> WORK TO BE COMPLETED: Wherever the string "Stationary" occurs in a line of these records, report that line.
═════ AVAILABLE RECORDS
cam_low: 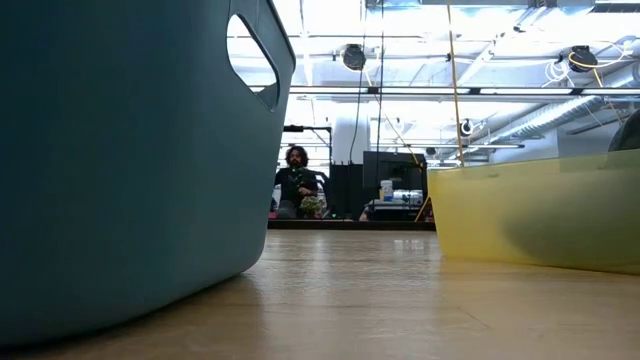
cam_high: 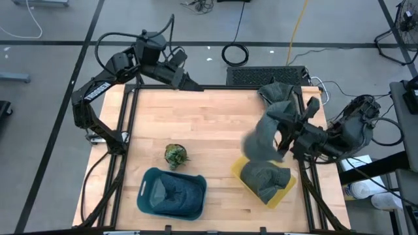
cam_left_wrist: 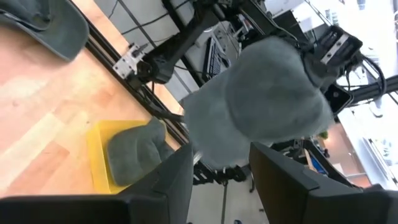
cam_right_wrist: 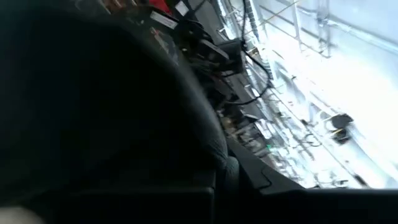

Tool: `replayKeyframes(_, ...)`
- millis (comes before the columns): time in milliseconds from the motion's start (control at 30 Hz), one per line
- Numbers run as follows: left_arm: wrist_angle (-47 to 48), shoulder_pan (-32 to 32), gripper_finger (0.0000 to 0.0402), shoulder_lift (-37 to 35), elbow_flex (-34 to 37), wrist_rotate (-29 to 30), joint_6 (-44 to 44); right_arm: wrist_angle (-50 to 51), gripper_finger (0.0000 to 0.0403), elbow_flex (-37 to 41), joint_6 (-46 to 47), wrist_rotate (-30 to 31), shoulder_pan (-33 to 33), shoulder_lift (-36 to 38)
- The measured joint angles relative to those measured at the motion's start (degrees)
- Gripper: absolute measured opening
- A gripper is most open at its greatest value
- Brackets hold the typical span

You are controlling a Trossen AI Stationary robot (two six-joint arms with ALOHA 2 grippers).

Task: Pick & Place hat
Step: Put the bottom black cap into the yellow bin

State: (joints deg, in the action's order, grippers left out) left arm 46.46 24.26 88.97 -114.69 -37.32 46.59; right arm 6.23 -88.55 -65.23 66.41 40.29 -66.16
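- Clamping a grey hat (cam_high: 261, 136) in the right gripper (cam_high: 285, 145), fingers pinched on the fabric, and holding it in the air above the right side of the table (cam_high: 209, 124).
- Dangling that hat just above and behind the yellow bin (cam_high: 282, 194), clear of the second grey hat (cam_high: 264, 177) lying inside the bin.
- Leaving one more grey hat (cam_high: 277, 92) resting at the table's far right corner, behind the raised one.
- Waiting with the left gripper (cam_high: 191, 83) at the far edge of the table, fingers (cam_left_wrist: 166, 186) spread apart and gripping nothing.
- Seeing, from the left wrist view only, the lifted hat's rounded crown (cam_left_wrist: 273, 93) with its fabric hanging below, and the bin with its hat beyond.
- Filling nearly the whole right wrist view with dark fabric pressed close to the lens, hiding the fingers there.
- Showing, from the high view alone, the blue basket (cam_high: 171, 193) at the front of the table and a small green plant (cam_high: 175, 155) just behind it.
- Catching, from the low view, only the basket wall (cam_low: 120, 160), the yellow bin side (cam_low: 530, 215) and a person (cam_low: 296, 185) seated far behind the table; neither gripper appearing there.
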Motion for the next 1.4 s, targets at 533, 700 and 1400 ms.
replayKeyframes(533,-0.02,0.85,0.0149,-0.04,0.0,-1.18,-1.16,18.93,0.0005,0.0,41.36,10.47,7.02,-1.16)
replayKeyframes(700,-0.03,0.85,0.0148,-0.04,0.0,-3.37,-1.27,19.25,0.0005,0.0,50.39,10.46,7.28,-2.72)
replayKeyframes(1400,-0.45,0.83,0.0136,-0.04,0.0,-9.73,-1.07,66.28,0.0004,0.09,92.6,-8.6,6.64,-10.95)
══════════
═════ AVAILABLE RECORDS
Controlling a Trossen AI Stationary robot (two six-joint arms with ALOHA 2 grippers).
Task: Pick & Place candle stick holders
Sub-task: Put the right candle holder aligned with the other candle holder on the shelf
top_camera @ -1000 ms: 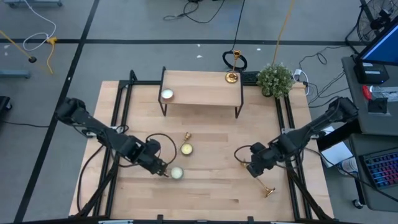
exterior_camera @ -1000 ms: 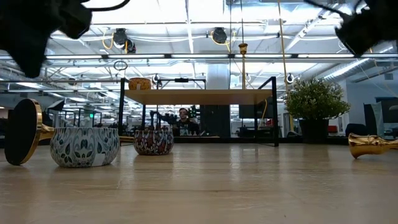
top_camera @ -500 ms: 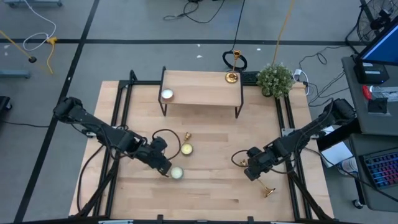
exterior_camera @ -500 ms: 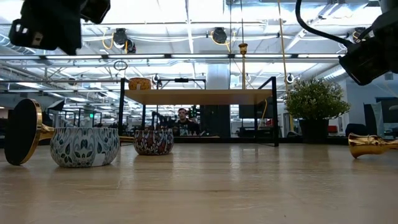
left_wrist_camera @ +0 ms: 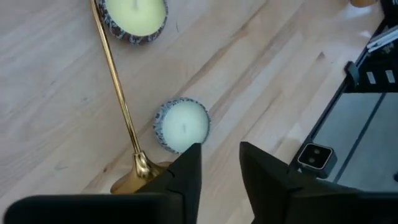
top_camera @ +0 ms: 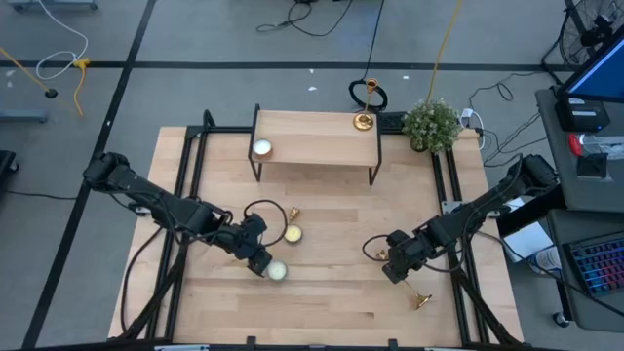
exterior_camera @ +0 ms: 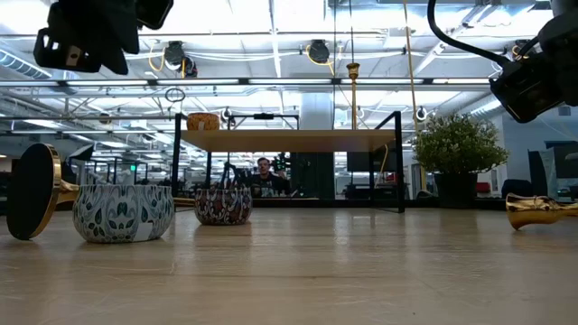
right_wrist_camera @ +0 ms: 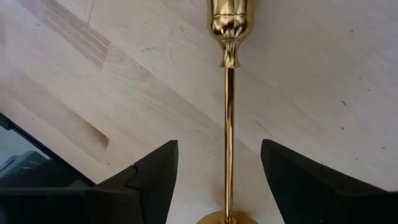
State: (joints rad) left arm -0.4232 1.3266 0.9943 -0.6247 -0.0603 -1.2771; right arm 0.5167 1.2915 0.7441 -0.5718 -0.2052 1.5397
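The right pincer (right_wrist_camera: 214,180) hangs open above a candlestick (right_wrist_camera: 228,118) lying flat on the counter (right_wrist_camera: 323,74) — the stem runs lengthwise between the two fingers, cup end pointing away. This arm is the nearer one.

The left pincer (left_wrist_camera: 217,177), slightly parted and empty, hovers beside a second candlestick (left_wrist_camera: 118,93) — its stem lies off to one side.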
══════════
> TASK RESULT:
You are controlling a Trossen AI Stationary robot (two six-joint arms with ALOHA 2 grippers).
Controlling a Trossen AI Stationary robot (two six-joint arms with ALOHA 2 grippers).

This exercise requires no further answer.